In mid-August, Versace launched a T-shirt featuring a list of cities paired with their host countries, such as “New York-USA” and “Beijing-China”. A powder keg was waiting to be lit however when it described Hong Kong as “Hong Kong-Hong Kong” and Macau as “Macau-Macau”.
Images of the T-shirt were widely posted on Chinese social media with much anger directed at what netizens decried as an attempt by Versace to deny the “One China” policy, which states that while Macau and Hong currently remain semi-autonomous, they are officially part of Chinese territory. This was so contentious that immediately following the incident, Chinese actress Yang Mi terminated her contract with the brand.
Though Versace and its artistic director Donatella Versace swiftly issued an apology, saying they had stopped selling the T-shirts and destroyed all remaining stock, Versace’s impression score – which measures whether one has a positive or negative impression of a given brand – had fallen significantly.
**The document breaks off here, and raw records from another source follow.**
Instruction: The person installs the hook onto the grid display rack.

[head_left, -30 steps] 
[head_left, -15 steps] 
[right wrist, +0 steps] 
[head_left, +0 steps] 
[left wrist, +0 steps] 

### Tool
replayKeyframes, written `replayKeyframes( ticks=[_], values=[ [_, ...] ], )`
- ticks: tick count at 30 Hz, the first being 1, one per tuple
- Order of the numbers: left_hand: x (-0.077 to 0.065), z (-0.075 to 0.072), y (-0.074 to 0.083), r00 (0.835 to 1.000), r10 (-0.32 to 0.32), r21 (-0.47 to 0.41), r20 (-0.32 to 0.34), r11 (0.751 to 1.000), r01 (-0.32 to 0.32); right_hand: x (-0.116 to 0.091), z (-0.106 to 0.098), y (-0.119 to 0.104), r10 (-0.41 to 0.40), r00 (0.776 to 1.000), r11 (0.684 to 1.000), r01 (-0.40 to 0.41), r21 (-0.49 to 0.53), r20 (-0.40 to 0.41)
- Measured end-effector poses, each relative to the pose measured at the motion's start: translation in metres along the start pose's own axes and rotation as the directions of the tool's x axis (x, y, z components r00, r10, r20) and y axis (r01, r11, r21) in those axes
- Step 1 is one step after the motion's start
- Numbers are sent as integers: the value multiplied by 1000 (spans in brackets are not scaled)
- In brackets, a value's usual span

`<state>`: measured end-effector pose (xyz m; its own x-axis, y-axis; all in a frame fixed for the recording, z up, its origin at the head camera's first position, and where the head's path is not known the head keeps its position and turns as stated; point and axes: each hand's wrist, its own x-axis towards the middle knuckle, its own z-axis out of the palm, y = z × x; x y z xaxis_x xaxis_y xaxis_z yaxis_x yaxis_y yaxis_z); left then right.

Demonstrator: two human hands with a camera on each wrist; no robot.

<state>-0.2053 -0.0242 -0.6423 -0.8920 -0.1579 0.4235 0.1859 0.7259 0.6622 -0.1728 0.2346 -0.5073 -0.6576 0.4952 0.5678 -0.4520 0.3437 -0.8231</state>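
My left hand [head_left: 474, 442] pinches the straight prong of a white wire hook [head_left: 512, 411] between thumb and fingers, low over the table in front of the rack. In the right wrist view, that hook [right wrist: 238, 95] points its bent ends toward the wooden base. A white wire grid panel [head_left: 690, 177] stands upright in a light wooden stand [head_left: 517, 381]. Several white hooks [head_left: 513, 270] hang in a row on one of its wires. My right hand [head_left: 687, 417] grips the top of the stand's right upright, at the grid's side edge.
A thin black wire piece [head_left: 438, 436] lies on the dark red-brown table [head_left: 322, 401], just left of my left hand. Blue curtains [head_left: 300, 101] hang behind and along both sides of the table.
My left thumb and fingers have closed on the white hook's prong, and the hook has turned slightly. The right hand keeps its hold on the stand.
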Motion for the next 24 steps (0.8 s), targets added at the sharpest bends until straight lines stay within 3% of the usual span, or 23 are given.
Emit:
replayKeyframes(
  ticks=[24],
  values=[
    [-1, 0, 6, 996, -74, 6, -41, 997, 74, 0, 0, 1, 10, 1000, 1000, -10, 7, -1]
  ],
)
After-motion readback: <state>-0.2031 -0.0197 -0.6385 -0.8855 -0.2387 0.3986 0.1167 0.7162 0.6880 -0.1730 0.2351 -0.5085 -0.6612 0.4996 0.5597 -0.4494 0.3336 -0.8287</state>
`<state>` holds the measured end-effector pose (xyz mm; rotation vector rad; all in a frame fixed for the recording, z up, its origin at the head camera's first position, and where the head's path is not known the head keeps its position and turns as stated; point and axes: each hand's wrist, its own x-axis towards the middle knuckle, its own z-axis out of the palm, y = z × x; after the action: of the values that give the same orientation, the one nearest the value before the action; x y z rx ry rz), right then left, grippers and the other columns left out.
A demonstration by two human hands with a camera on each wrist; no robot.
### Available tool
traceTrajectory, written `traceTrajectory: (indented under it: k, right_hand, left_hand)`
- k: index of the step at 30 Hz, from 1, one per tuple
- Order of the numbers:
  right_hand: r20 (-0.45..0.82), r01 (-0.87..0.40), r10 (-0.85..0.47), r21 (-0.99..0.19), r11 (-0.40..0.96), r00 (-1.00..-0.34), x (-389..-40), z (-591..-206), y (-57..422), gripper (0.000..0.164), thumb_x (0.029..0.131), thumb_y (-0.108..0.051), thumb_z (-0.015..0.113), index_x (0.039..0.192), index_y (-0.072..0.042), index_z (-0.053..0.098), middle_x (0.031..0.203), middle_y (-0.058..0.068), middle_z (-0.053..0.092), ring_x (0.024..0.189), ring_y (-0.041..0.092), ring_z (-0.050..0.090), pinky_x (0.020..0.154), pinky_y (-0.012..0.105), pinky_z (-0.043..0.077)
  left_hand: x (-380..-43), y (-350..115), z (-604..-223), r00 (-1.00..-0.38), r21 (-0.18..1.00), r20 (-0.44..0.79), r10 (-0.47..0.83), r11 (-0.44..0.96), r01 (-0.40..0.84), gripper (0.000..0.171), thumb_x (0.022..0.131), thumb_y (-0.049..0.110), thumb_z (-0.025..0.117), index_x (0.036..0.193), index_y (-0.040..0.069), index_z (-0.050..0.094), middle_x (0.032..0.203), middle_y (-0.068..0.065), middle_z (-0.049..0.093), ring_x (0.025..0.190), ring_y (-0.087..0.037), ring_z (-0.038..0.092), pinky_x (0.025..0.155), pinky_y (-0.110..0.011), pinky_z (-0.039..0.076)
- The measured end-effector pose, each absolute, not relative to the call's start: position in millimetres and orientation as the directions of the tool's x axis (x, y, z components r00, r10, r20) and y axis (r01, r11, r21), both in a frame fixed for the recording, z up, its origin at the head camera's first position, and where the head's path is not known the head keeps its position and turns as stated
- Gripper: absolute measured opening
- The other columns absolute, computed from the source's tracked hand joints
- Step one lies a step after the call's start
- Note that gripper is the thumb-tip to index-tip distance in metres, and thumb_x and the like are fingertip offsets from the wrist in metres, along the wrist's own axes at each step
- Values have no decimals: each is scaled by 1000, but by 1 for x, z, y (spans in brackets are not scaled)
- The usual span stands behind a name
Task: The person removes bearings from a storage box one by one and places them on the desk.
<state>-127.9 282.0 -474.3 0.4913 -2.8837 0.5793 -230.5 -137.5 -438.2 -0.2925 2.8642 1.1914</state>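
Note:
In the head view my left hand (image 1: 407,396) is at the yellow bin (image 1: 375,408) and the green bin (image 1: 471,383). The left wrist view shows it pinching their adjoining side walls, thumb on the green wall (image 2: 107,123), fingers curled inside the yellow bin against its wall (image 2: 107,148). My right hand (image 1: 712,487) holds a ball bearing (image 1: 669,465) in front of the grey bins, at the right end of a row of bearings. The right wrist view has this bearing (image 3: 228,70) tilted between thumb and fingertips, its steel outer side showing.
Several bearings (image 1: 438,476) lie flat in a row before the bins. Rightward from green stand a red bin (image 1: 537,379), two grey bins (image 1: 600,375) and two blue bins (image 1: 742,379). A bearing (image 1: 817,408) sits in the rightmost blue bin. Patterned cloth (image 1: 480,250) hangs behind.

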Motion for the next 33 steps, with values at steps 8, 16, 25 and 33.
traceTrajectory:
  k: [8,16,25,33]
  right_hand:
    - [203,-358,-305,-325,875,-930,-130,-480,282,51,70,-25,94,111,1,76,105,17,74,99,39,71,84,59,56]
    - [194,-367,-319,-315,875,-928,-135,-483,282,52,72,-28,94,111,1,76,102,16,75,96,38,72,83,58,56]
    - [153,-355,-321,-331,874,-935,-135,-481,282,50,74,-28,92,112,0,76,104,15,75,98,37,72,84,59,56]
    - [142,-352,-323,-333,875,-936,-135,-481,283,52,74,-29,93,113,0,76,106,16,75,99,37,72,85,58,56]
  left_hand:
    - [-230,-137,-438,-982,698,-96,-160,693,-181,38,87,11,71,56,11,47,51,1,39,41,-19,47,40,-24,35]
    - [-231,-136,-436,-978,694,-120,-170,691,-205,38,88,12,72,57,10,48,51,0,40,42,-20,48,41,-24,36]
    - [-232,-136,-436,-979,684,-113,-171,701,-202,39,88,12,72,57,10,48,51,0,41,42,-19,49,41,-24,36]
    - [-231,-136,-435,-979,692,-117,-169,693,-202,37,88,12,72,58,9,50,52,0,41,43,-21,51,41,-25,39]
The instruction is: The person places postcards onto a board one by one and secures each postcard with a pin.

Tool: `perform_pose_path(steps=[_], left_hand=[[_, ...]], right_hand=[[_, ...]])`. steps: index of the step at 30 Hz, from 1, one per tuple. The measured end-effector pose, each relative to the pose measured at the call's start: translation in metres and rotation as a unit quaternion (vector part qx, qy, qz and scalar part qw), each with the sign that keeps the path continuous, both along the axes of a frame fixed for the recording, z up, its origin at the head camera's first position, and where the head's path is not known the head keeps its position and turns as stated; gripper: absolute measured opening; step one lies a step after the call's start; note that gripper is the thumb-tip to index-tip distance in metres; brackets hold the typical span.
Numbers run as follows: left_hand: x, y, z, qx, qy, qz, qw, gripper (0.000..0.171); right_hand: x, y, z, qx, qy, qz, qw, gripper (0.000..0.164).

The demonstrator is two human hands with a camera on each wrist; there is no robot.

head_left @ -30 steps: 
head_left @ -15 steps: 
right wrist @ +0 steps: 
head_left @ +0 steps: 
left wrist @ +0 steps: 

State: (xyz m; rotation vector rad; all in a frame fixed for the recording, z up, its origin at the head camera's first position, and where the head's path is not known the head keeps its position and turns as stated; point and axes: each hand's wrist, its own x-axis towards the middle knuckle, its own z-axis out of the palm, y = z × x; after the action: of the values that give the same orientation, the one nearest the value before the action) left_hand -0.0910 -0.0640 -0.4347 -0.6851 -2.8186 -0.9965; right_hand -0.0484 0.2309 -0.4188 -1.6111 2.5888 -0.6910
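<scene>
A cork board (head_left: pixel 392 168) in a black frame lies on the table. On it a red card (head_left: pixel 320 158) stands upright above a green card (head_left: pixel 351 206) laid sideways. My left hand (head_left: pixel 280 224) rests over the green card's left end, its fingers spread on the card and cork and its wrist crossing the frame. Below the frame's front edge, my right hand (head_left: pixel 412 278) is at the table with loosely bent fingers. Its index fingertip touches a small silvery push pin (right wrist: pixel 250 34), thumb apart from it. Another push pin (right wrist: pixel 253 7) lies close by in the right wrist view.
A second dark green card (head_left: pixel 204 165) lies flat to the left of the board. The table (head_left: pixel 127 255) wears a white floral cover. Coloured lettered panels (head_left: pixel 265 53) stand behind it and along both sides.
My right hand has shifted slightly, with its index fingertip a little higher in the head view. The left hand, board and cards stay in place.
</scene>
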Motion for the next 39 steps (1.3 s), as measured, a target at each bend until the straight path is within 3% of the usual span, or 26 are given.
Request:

Versace, who had a score of +11.6, has since dropped 23.2 points to a negative -11.6.
Shortly after Versace’s troubles hit the headlines, fellow luxury brands Coach and Givenchy also stepped forward to apologise for seemingly identifying regions as independent on items for sale.
A t-shirt in the Coach 1941 collection featured a similar list of city-country pairs as the Versace t-shirt, this time identifying Hong Kong as part of Hong Kong and Taipei as part of Taiwan. Meanwhile, Givenchy’s own city-country pair up t-shirt got the entire trio of outrage in one swoop listing, “Hong Kong, Hong Kong”, “Taipei, Taiwan” and “Macau, Macao”.
Supermodel Liu Wen, one of Coach’s ambassadors, announced her resignation with the label. Meanwhile, Jackson Yee, a member of Chinese boy band TFBoys, followed instep by declaring that he would no longer be working with Givenchy.
On the day of the apology, Givenchy held a score of +27.2, but today stands at +4.0, indicating a drop of 23.2 points. Coach, which had a score of +9.3, fell 9.5 points to a score of -0.2.
The last time a significant drop for a luxury brand dates back to last year when Dolce & Gabanna launched video ads depicting an East Asian model attempting to eat Italian food with chopsticks. These ads were deemed racially and culturally insensitive by many commentators.
Making matters worse, messages discussing the situation – allegedly from D&G founder Stefano Gabbana – were leaked, calling China the “ignorant dirty smelling mafia”.
While there was a spike in the number of people seeing D&G ads, the increase was largely based on negative sentiment. D&G also had to cancel a major fashion show in Shanghai at the last minute.
Data from YouGov showed that D&G’s overall brand health score fell 14.1 points among Chinese consumers following the cancellation of the fashion show, dropping from a relatively healthy score of +3.3 to -11.4.
“Chinese consumers are an undoubtedly important clientele. Unfortunately, not one, but three big brands managed to make the same faux pas – offending people at a particularly sensitive time. Hopefully, it is a lesson that won’t repeat itself, as it is clear that even a timely apology is not enough to appease offended Chinese consumers,” said Ervin Ha, head of data products of YouGov APAC.